# WORK TO COMPLETE:
When a line of the listing below has the string "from" in it, copy that line.

■ ■ ■ ■ ■

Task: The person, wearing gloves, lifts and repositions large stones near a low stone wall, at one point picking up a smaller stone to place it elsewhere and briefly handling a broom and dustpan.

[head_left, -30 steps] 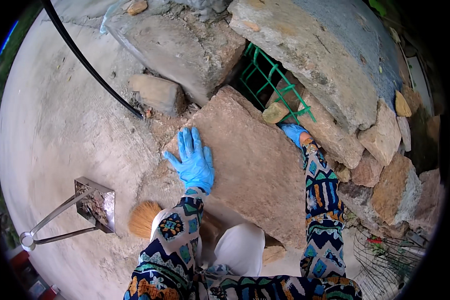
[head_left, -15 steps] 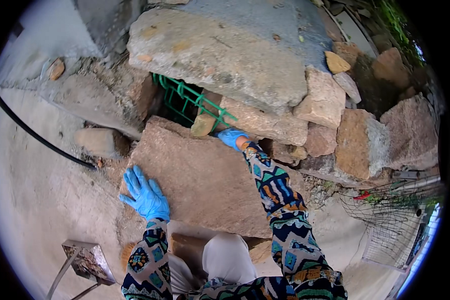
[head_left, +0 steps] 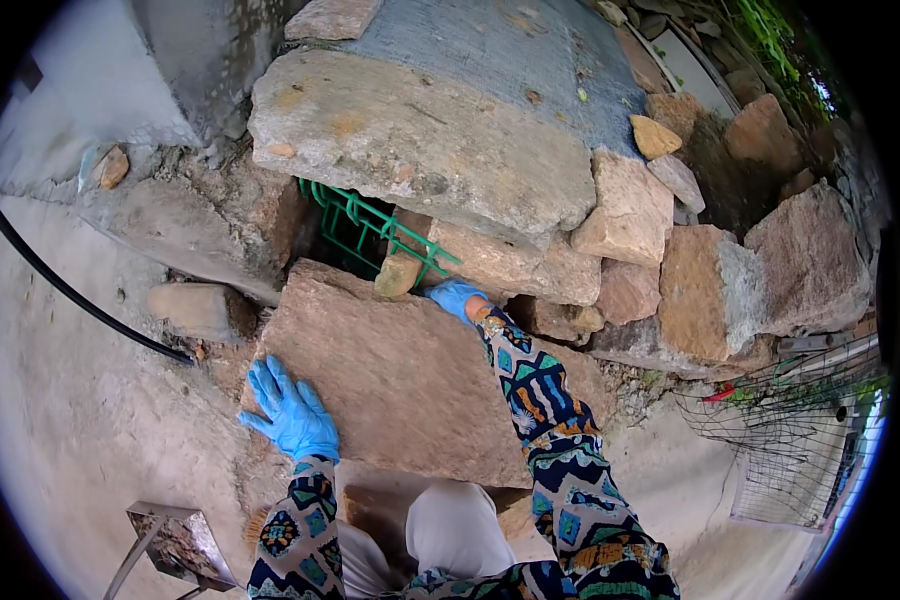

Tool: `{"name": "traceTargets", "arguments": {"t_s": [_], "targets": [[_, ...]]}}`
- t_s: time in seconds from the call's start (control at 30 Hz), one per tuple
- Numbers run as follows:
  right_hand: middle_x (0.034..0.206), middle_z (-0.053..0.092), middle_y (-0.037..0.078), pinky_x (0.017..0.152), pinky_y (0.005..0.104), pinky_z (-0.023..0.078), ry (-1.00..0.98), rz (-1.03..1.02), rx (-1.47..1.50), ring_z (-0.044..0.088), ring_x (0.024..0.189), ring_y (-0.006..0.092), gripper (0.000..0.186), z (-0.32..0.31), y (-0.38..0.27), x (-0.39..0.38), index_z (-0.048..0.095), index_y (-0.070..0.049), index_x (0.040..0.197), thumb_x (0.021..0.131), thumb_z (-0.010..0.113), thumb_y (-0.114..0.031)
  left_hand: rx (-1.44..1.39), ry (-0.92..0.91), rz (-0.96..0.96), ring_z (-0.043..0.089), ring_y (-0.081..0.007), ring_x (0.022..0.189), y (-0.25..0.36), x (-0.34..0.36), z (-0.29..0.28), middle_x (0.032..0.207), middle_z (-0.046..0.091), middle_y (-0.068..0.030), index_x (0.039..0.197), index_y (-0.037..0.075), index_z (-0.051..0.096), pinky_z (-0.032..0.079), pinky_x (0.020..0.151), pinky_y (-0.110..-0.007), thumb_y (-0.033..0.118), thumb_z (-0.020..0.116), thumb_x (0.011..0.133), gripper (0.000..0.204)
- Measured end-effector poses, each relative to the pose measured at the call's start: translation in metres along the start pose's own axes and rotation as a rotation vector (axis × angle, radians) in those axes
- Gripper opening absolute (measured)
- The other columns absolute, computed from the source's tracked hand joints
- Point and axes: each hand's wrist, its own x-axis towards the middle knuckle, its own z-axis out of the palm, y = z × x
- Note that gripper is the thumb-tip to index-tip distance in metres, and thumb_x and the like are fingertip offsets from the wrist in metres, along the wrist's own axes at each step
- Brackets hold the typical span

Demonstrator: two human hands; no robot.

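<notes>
A broad reddish stone slab (head_left: 390,370) lies in front of me. My left hand (head_left: 292,410), in a blue glove, rests flat on its left edge with the fingers spread, holding nothing. My right hand (head_left: 456,298), also gloved in blue, is at the slab's far edge, close to the end of a green wire mesh (head_left: 370,228). Its fingertips are hidden at the gap behind the slab, so what they touch cannot be made out. The mesh slants out of a dark opening under a large grey stone slab (head_left: 420,140). A small tan stone (head_left: 398,273) sits against the mesh.
Stacked stone blocks (head_left: 695,290) stand on the right, with dark wire netting (head_left: 770,430) nearer. A black hose (head_left: 60,285) curves along the left beside a loose oblong stone (head_left: 200,310). A metal dustpan (head_left: 182,545) lies on the concrete at lower left.
The view has shifted slightly, so the scene sits a little lower and the right side further left. Both hands keep their places at the slab.
</notes>
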Motion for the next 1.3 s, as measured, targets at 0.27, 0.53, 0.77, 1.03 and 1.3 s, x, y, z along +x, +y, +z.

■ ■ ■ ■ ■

# SOLVED EXERCISE:
- t_s: time in seconds from the call's start (control at 30 Hz), one per tuple
- The other columns absolute, computed from the source's tracked hand joints
- Note that gripper is the thumb-tip to index-tip distance in metres, and thumb_x and the like are fingertip offsets from the wrist in metres, along the wrist's own axes at each step

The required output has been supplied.